Grace eyes me suspicously. "John, are you alright?"

Truthfully, I wasn't. I was the furthest thing from alright, but...I didn't want to think about why. In fact, I was already regretting my memory of last night slowly returning. "I'm fine."

"John, that's...that's not what it seemed like at the party." Grace comments.

No doubt, she was referring to my attempted suicide. "I just get a little melancholy when I drink sometimes. Nothing to concern yourself about." I return to prepping for making my scrambled eggs.

"John, this wasn't a little melancholy. You tried to kill yourself!" Grace reasons, growing assertive.

"Grace. I was just drunk and clumsy. alright?" I assure.

Grace crosses the kitchen to make me face her. "No! Not alright." Grace nearly snaps. "John, you...you scared the shit out of Luca. You scared the shit out of me! So I'm not gonna accept your macro responses. What is going on with you?"

The fake smile on my face fades. Part of me wanted to tell her but I didn't know where to begin. I was scared. Scared of feeling exposed. Scared of people knowing just how weak of a person I really was. Their image of me, their smiles when they were under the assumption that I was okay...it was all I had left. If Grace or Luca looked down on me with pity it'd be more than I could take. I turn away from Grace, avoiding her gaze.

"John!" She commands, using her whole chest.

My walls stay up. I return to cooking my breakfast, trying to ignore her existence completely.

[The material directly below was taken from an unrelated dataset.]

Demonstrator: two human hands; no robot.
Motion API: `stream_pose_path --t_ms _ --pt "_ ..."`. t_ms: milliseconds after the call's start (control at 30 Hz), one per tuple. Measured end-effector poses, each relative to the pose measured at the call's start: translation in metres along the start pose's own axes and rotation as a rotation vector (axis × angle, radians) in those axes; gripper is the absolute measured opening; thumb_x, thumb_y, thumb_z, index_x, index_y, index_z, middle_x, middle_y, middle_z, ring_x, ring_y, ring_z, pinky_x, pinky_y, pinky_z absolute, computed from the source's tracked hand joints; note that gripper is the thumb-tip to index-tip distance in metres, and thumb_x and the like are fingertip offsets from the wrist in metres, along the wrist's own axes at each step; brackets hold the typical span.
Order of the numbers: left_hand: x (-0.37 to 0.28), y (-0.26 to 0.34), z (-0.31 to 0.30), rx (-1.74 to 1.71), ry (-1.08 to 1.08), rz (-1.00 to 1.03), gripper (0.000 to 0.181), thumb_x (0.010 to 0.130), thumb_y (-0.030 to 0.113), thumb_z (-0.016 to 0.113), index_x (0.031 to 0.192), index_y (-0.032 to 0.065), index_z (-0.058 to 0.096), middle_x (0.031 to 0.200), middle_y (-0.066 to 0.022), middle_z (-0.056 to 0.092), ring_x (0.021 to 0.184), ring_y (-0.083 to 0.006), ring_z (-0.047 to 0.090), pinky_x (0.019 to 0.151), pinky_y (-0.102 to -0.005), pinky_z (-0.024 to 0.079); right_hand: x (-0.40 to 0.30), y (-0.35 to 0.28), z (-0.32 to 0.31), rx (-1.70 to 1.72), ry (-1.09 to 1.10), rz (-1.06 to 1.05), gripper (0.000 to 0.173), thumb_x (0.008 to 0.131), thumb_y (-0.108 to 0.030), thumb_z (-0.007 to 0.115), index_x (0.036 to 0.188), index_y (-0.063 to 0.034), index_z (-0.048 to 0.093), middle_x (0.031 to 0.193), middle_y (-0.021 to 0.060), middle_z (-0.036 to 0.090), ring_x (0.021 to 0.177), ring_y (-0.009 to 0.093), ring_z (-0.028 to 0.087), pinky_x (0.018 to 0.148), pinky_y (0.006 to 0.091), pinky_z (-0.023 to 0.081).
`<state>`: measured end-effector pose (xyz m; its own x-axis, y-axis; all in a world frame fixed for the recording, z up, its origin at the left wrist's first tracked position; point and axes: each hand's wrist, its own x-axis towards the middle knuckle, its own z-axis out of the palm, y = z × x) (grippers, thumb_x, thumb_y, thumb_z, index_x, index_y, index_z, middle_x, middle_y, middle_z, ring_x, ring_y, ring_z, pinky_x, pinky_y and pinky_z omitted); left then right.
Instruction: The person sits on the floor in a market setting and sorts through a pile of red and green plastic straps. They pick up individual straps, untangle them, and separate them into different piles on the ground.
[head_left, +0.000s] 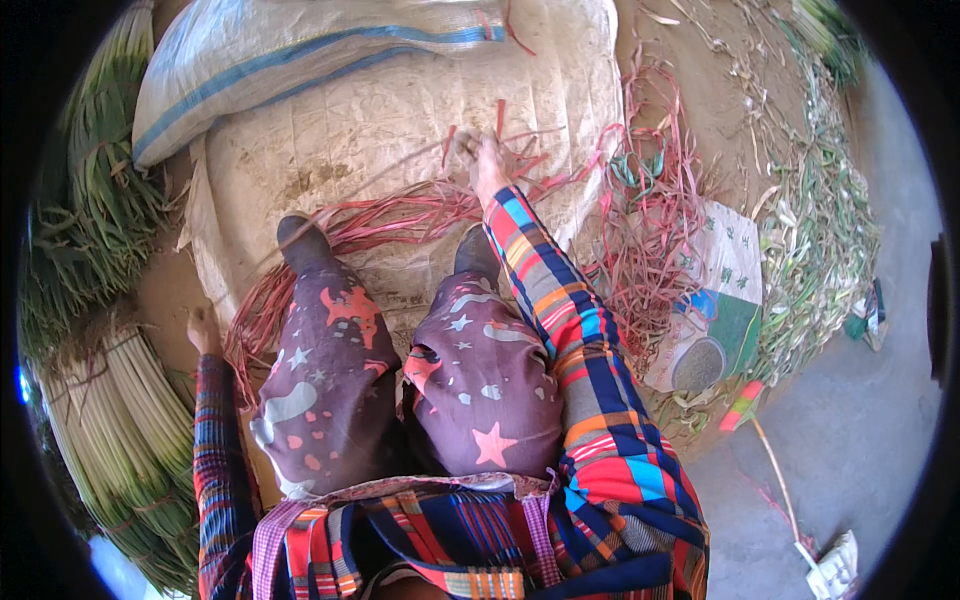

Grace's phone rings and she ignores it, prioritizing trying to pry down my boundaries. "John, you can't shut us out.  We only have each other. You, me and Luca." Her phone rings again, ringing over her talking to me. "What're you so afraid of that you refuse to even look-" she grows frustrated with the ringing and angrily answers her phone. "What!?" The anger on her face is quickly replaced with concern. "What?... woah, Luca. Slow down."